Call us on 0203 900 4322 to discuss your requirements.
How Contractor Mortgages Work
Contractor mortgages function similarly to conventional mortgage products. The key difference is in how affordability is calculated. Rather than basing it on a set salary, lenders assess your contract rates and typical annual earnings.
There are two main hurdles contractors face when it comes to securing a mortgage as a contractor:
- Many mortgage lenders require you to have been earning contractor income for at least 2 years for a mortgage
- And your actual earnings are often tied up in your limited company, which you are withdrawing sparingly from for tax purposes, meaning your borrowing potential is reduced.

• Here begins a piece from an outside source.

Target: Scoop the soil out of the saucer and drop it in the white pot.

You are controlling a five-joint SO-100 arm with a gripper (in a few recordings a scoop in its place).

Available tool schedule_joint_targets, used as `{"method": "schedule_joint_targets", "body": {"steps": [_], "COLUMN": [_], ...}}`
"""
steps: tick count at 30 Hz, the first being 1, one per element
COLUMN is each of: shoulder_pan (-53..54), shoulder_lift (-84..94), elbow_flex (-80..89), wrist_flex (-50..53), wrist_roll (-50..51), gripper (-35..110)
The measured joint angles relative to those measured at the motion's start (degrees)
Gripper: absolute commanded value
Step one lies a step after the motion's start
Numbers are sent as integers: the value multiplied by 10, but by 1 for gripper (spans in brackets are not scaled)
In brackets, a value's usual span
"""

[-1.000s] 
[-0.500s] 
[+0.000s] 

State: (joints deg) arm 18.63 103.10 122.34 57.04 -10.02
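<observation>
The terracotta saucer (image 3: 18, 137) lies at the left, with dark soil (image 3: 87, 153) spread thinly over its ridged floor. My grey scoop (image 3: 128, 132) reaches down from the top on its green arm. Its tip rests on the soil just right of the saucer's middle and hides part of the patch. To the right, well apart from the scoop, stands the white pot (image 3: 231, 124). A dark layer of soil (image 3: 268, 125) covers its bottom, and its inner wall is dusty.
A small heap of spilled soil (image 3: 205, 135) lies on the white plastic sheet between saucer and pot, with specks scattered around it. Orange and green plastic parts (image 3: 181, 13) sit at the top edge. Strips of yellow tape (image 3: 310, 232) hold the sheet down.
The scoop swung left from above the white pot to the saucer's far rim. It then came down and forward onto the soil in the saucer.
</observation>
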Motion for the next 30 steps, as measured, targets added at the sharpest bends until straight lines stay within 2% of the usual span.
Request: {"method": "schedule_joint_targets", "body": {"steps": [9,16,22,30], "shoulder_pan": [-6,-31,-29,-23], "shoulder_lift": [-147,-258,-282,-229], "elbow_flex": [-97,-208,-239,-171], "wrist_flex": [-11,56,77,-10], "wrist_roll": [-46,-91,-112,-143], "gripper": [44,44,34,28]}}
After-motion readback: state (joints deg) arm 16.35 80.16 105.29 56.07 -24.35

But you can get a mortgage with just 1 years' history, and you can get a mortgage calculated on your day rate, not your annual income. But you need to speak to the right lenders and package your application in the right way - in short, it helps to speak to a specialised mortgage broker, such as us at Clifton Private Finance.
You also generally need:
- Proof of current contract terms and future work pipeline
The more consistent your income, the better your chances of approval at competitive rates.
Calculating Income for Contractor Mortgages
One key challenge for contractors getting a mortgage is that they often pay themselves a low salary and dividends from their limited company for tax efficiency. This can limit borrowing capacity when lenders only consider their salary income, despite their earning potential being a lot higher via their actual day rate.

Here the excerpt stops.